Investing.com — U.S. stock markets opened higher on Wednesday but for most stocks it was a case of ‘wait-and-see’ while the Federal Reserve winds up its latest policy meeting.
Support came from China, where a vaguely-worded statement from real estate developer China Evergrande put off what many consider to be an unavoidable default by saying it had reached an agreement with holders of an onshore bond on which interest is due on Thursday. It made no mention of other upcoming debt repayments.
While the broader market movement was upward, the most notable single-stock movements were generally in the other direction, as earnings updates continued to feed a growing narrative of slowing growth and higher costs that will squeeze profitability. FedEx (NYSE:FDX) stock fell 7.5% after it warned of higher costs ahead, while Adobe (NASDAQ:ADBE) stock fell 4.6% after its quarterly update – while beating expectations, still pointed to a fading of the pandemic-driven growth impulse of the last year and a half.

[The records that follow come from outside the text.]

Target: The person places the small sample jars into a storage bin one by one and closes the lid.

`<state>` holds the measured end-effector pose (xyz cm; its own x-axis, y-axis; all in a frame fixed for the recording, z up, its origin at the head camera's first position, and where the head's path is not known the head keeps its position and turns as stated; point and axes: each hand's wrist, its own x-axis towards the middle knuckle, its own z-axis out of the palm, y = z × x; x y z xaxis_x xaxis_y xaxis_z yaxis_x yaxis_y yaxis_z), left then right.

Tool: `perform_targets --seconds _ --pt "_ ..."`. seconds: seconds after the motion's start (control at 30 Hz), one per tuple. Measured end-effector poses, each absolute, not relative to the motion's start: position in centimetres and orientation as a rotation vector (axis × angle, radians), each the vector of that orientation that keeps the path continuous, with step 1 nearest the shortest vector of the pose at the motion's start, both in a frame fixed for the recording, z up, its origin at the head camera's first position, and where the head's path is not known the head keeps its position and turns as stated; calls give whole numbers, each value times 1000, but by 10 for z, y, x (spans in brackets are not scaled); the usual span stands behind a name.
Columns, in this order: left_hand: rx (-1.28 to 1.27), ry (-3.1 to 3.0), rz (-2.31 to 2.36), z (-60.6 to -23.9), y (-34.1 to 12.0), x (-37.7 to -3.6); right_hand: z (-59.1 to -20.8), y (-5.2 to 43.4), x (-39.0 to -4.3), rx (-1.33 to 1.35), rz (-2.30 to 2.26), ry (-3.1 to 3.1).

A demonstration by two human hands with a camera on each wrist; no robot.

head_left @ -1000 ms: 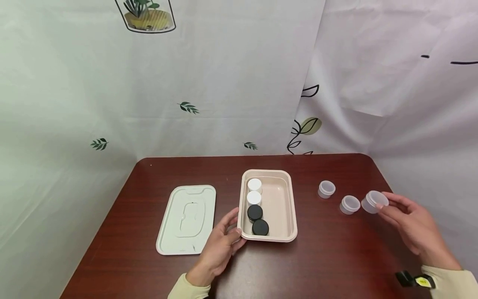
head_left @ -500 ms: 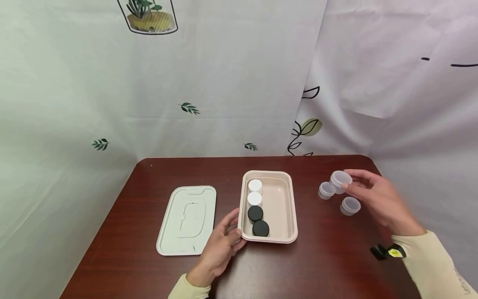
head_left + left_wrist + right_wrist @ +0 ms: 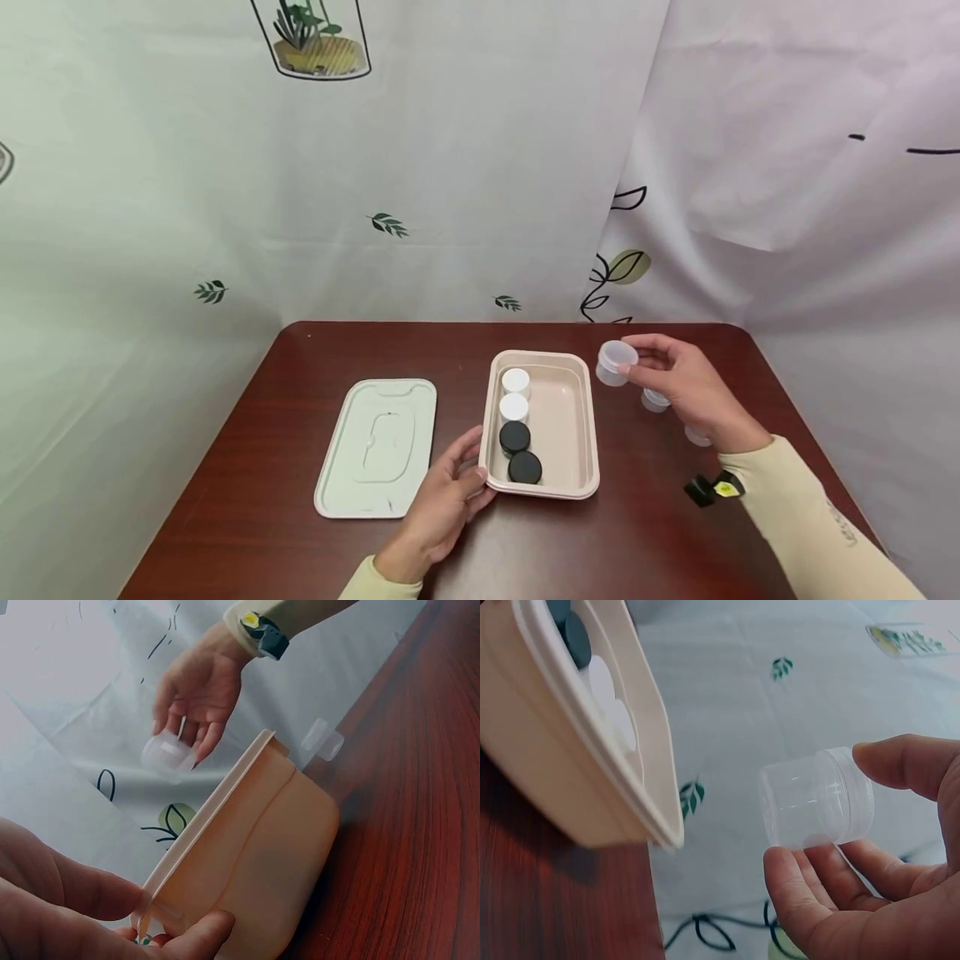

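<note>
Now the right hand (image 3: 686, 383) pinches a clear lidded jar (image 3: 616, 363) just beside the beige tray (image 3: 581, 433); it should lower it level into the bare half while the left hand (image 3: 442, 500) grips the tray's corner.

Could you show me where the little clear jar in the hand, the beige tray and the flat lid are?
clear jar (image 3: 616, 362): head view, on its side wall.
beige tray (image 3: 586, 433): head view, on its right rim.
flat lid (image 3: 378, 446): head view, on its middle panel.

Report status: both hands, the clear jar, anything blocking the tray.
Right hand pinches clear jar, held in the air beside tray. Left hand grips tray's near corner. Four capped jars fill the left side; right side open.
</note>
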<state>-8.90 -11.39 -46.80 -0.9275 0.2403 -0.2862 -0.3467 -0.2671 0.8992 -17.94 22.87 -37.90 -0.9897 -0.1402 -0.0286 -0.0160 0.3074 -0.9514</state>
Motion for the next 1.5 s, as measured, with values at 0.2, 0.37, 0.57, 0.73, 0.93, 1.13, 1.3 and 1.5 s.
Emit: perform_targets --seconds 0.2,0.37,0.57,0.73,0.93,1.13,1.3,1.5 --pt "-116 1621 2249 -469 -115 -89 -379 196 -187 -193 -1809 2380" --pt "-117 1617 2250 -469 -115 -89 -385 174 -193 -194 -1758 2397" --pt "-116 1620 2246 -470 -115 -90 -397 157 -199 -180 -1696 2407" --pt "-123 1614 2248 -470 -115 -90 -409 149 -204 -210 -1668 2414" --pt "-130 1610 2246 -470 -115 -90 -419 143 -210 -219 -1649 2389" --pt "-137 1608 2240 -468 -115 -90 -428 138 -216 -209 -1584 2418" --pt "-123 1613 2243 -469 -115 -91 -434 134 -220 -200 -1574 2408" --pt "-132 1622 2239 -469 -115 -91 -438 130 -222 -178 -1536 2422"
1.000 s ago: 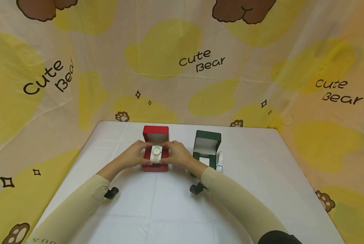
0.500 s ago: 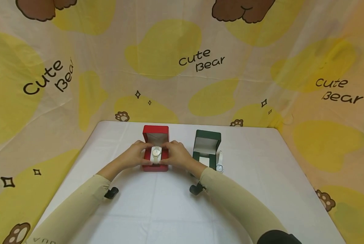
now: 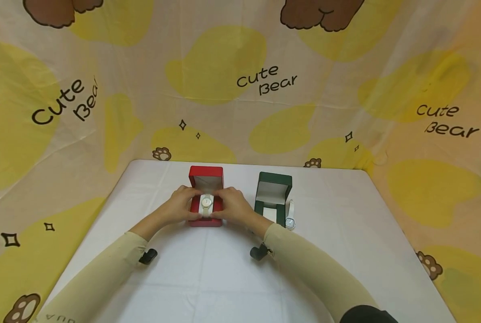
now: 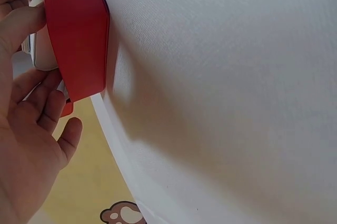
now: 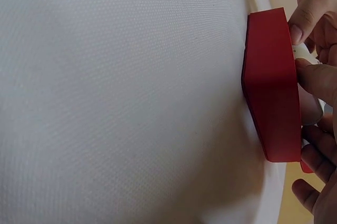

Facebook (NASDAQ:FB) stock fell 2.7% after a series of Wall Street Journal articles detailing its governance shortcomings continued to weigh on it. The stock has fallen nearly 7% since the first of the articles in the series. The company also repeated on Wednesday that changes to Apple (NASDAQ:AAPL)’s iOS system are hurting its advertising business.
On a more positive note, Stitch Fix (NASDAQ:SFIX) stock rose 16% as the company returned to profit in its fiscal fourth quarter, while Uber (NYSE:UBER) stock extended the gains it made on Tuesday after forecasting its first-ever adjusted EBITDA profit. The stock rose 3.9% to its highest in nearly two months.